O cerne do desagrado brasileiro é uma “side letter“, um instrumento apresentado pelos europeus que endurecem regras ambientais a serem cumpridas pelo Brasil e que, se não forem, podem levar a sanções europeias. De acordo com fontes do Itamaraty, o desagrado é com o conteúdo e com a forma. A side letter é um instrumento diplomático usado para pedir esclarecimentos em uma negociação de acordo, mas foi apresentado pelos europeus para fazer exigências.
Sobre o conteúdo, o governo brasileiro reclama que os europeus querem tornar obrigatórios compromissos climáticos voluntários assumidos pelo Brasil no Acordo de Paris, como redução de emissões.
A interpretação do Brasil é que as exigências foram desenhadas no governo de Jair Bolsonaro e os europeus devem rever o tom ao saber que o atual governo tem outro viés e um comprometimento real com a redução do desmatamento. Uma reunião dos negociadores dos dois lados este mês, em Buenos Aires, terá o tema como ponto mais difícil, apesar de Von der Leyen ter dito, na mesma declaração à imprensa, que a UE quer ouvir o Brasil.
“De fato enviamos uma carta, um instrumento adicional, e queremos muito ouvir sua resposta, ouvir você, porque nossa abertura é para ouvi-los. Queremos saber como dar um passo em direção a um acordo. Somos parceiros estratégicos e temos que trabalhar para enfrentar desafios globais”, disse a presidente da Comissão Europeia.
Outro tema que vem emperrando uma solução próxima são as compras governamentais que, há duas semanas, o Brasil anunciou que estava retirando da mesa, o que foi reafirmado agora por Lula. “A Europa e os EUA voltaram a reconhecer, após ciclos de liberalismo exagerado, a importância da ação do Estado em políticas industriais. Programas bilionários de subsídios foram adotados nos países desenvolvidos em favor da reindustrialização”, disse Lula.
“O Brasil, que sofreu um grave processo de desindustrialização, tem ambições similares. Por isso, o Brasil manterá o poder de conduzir as políticas de fomento industrial por meio do instrumento das compras públicas”, continuou.

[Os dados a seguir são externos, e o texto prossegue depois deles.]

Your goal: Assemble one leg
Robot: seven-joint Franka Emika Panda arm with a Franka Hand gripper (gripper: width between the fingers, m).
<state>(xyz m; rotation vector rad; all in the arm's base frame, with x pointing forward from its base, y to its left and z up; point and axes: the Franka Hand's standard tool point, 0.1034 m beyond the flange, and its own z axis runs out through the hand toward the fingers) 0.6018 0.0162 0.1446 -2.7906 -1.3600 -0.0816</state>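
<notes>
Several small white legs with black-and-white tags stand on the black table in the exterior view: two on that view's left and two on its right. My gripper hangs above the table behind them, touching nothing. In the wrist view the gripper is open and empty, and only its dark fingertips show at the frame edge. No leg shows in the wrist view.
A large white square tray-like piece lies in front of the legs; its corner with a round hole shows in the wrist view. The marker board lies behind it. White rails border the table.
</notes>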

Sempre um ponto de contencioso nas negociações, que levam mais de 20 anos, as compras governamentais foi uma questão em que o governo Bolsonaro cedeu para tentar acelerar o fechamento do acordo. “Temos a ambição, ambos, de fechar esse acordo o mais rápido possível, o mais tardar no final deste ano. Eu acredito que há enormes vantagens para os dois lados”, disse Von der Leyen.